‘“Oh, yes, Colonel,” says the Major. “I too will be lucky if I am not court-martialled. Our orders were as severe as yours.” So they laughed like crows together.

  ‘Putzi was the most envied man in France that day: going back under safe escort to a prison camp in Blighty. And the Colonel told the Major: “I congratulate you on that soldier. He wouldn’t give away a thing!”

  ‘At four o’clock sharp we broke it off; but the two officers waited a bit longer to see that everyone got back. But no, young Stan, that’s not the end of the story! I had a bloke in my platoon called Gipsy Smith, a dark-faced, dirty soldier, and a killer.

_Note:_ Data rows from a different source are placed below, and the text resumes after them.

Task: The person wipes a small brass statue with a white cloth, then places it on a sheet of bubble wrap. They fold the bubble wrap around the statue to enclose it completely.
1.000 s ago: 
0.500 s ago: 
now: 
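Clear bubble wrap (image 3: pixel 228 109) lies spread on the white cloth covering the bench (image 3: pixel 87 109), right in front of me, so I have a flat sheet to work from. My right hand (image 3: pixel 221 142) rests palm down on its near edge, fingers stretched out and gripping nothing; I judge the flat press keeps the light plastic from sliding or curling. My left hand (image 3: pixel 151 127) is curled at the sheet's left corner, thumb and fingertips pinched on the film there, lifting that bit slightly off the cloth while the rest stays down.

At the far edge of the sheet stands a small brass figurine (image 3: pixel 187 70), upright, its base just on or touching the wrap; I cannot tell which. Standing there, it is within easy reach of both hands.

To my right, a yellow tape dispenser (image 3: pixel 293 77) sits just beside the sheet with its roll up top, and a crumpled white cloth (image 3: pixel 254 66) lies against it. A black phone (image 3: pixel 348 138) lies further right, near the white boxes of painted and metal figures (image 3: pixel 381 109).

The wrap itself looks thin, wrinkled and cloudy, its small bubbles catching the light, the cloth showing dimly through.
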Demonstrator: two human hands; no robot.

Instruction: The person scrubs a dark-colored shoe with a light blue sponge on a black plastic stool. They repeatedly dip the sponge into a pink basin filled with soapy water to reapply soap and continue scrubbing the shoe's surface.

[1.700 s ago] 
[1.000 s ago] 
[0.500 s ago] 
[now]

He’d been watching the fun from the nearest sap-head, and no sooner had the Major turned his back than Gipsy aimed at his head and tumbled him over.

  ‘The first I knew of it was a yell of rage from everyone all round me. I see Colonel Pomeroy run up to the Major, shouting for stretcher-bearers. Them Fritzes must have thought the job was premeditated, because when our stretcher-bearers popped out of the trench, they let ’em have it and hit one bloke in the leg. His pal popped back again.

  ‘That left the Colonel alone in No-man’s land. He strolled calmly towards the German trenches, his hands in his pockets – being too proud to raise them over his head. A couple of Fritzes fired at him, but both missed. He stopped at their wire and shouted: “West Saxons, my men had strict orders not to fire. Some coward has disobeyed. Please help me carry the Major’s body back to your trenches! Then you can shoot me, if you like; because I pledged my word that there’d be no fighting.”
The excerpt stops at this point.